Exercise directions. Copy out every line below without alteration.

Data section.
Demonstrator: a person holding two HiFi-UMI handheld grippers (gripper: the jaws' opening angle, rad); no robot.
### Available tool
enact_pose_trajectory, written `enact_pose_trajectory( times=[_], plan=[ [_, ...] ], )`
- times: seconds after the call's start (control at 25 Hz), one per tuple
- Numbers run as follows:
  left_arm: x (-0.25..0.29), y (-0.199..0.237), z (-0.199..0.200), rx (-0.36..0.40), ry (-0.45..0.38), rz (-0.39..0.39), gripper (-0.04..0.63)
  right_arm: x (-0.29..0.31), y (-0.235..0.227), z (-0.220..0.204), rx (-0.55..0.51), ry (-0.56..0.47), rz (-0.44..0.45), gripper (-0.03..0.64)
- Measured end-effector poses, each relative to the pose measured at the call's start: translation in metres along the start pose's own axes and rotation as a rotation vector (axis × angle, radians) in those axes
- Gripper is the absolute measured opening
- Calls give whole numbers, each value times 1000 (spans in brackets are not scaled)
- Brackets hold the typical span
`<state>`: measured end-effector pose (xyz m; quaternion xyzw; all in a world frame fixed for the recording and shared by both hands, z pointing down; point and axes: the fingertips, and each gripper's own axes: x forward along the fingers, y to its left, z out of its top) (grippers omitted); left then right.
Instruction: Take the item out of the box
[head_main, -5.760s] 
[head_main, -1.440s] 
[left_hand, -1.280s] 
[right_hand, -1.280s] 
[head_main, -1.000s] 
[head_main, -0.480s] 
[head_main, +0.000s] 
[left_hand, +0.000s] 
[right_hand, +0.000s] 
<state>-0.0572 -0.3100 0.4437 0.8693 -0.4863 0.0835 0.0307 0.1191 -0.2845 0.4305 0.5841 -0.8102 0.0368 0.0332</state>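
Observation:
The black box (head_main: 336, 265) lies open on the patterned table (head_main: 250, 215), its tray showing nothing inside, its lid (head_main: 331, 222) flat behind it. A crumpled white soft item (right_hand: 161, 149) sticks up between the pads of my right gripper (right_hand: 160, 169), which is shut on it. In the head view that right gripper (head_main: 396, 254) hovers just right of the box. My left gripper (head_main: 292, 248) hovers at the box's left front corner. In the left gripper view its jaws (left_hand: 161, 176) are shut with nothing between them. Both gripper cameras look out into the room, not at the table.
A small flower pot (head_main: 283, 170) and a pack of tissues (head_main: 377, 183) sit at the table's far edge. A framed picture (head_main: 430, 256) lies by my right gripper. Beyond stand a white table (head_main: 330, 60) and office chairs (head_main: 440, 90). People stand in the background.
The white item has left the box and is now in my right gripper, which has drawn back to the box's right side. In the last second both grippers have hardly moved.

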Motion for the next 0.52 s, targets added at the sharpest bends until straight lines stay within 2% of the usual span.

Solution to this problem.
Demonstrator: a person holding two HiFi-UMI handheld grippers (gripper: the jaws' opening angle, rad); no robot.
### Available tool
enact_pose_trajectory, written `enact_pose_trajectory( times=[_], plan=[ [_, ...] ], )`
- times: seconds after the call's start (control at 25 Hz), one per tuple
- Numbers run as follows:
  left_arm: x (-0.25..0.29), y (-0.199..0.237), z (-0.199..0.200), rx (-0.36..0.40), ry (-0.45..0.38), rz (-0.39..0.39), gripper (-0.04..0.63)
  right_arm: x (-0.29..0.31), y (-0.235..0.227), z (-0.220..0.204), rx (-0.55..0.51), ry (-0.56..0.47), rz (-0.44..0.45), gripper (-0.03..0.64)
- Measured end-effector poses, each relative to the pose measured at the call's start: translation in metres along the start pose's own axes and rotation as a rotation vector (axis × angle, radians) in those axes
- Gripper is the absolute measured opening
- Calls give whole numbers, each value times 1000 (spans in brackets are not scaled)
- Brackets hold the typical span
`<state>`: measured end-effector pose (xyz m; quaternion xyzw; all in a world frame fixed for the recording and shared by both hands, z pointing down; point and axes: the fingertips, and each gripper's own axes: x forward along the fingers, y to its left, z out of its top) (grippers omitted); left then right.
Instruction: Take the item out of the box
[head_main, -5.760s] 
[head_main, -1.440s] 
[left_hand, -1.280s] 
[right_hand, -1.280s] 
[head_main, -1.000s] 
[head_main, -0.480s] 
[head_main, +0.000s] 
[left_hand, +0.000s] 
[right_hand, +0.000s] 
<state>-0.0572 -0.3100 0.4437 0.8693 -0.4863 0.0835 0.0307 0.1191 -0.2845 0.4305 0.5841 -0.8102 0.0368 0.0332</state>
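Observation:
The black box (head_main: 336, 265) lies open on the patterned table (head_main: 250, 215), its tray showing nothing inside, its lid (head_main: 331, 222) flat behind it. A crumpled white soft item (right_hand: 161, 149) sticks up between the pads of my right gripper (right_hand: 160, 169), which is shut on it. In the head view that right gripper (head_main: 396, 254) hovers just right of the box. My left gripper (head_main: 292, 248) hovers at the box's left front corner. In the left gripper view its jaws (left_hand: 161, 176) are shut with nothing between them. Both gripper cameras look out into the room, not at the table.
A small flower pot (head_main: 283, 170) and a pack of tissues (head_main: 377, 183) sit at the table's far edge. A framed picture (head_main: 430, 256) lies by my right gripper. Beyond stand a white table (head_main: 330, 60) and office chairs (head_main: 440, 90). People stand in the background.
The white item has left the box and is now in my right gripper, which has drawn back to the box's right side. In the last second both grippers have hardly moved.
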
Motion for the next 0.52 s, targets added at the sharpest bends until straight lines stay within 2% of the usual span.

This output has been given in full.